**WHAT THE EXERCISE ASKS**: Search the material for the string "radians" and copy each line where it occurs.

**EXERCISE DATA**:
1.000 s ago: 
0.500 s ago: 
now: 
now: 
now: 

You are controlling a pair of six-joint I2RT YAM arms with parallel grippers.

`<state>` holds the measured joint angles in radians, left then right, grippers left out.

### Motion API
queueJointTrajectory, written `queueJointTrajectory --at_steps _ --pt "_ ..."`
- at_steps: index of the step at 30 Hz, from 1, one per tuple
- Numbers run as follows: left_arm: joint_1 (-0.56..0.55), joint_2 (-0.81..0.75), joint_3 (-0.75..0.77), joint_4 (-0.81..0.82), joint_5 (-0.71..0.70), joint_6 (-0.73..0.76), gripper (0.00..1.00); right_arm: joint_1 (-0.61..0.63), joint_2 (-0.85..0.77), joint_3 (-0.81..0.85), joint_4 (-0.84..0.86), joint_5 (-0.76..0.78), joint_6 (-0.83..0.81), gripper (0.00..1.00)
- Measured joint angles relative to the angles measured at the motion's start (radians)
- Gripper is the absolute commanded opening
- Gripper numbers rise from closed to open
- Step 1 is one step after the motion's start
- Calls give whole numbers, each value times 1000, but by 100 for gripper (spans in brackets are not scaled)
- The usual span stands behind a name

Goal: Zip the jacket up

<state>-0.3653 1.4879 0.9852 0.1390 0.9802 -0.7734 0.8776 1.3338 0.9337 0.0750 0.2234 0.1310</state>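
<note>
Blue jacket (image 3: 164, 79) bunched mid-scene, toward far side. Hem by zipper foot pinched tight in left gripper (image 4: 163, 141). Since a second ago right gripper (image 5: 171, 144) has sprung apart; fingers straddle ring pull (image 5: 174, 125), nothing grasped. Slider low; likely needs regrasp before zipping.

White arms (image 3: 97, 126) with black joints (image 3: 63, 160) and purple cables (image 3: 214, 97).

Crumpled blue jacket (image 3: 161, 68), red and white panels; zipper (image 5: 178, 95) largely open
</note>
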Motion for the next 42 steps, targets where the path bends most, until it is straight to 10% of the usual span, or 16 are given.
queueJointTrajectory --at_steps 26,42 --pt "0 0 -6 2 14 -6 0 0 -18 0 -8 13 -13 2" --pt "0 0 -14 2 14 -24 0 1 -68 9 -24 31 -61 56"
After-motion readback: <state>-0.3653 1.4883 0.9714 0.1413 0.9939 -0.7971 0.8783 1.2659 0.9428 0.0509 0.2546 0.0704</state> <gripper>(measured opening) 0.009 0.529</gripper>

**WRITTEN REPLY**:
`<state>` holds the measured joint angles in radians, left then right, grippers left out.
- Measured joint angles relative to the angles measured at the motion's start (radians)

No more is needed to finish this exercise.